EXERCISE DETAILS: Would you return the data exactly as given, except for its pictures?
[[ RECORDED DATA open ]]
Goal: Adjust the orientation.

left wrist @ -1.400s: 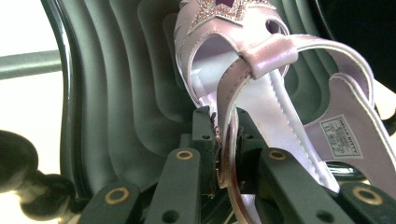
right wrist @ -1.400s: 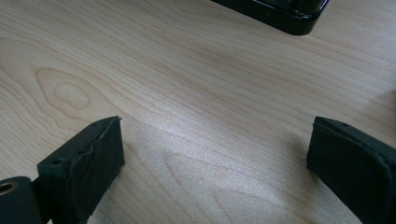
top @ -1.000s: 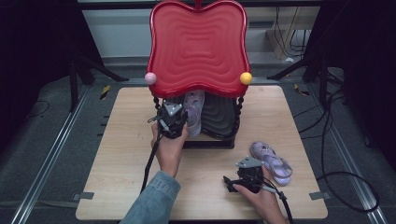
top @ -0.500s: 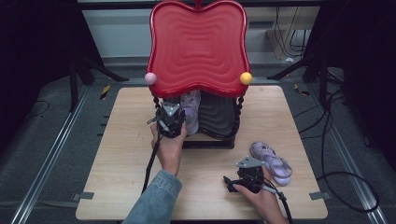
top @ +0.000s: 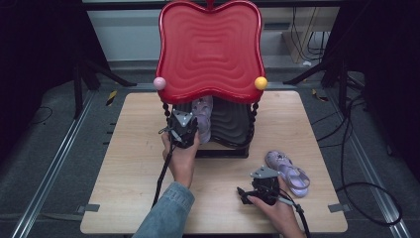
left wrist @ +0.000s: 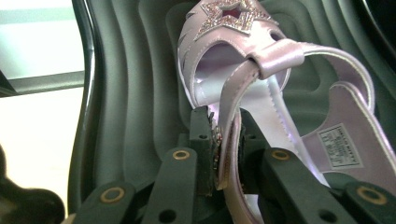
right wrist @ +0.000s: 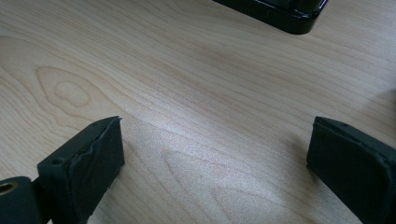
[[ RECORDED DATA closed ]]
TASK RESPONSE:
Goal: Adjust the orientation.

left wrist @ -1.400s: 
right wrist @ -1.400s: 
top @ -1.000s: 
top @ -0.500s: 
top @ +0.000s: 
left wrist @ +0.000s: 
right wrist @ +0.000s: 

The answer has been written out in full.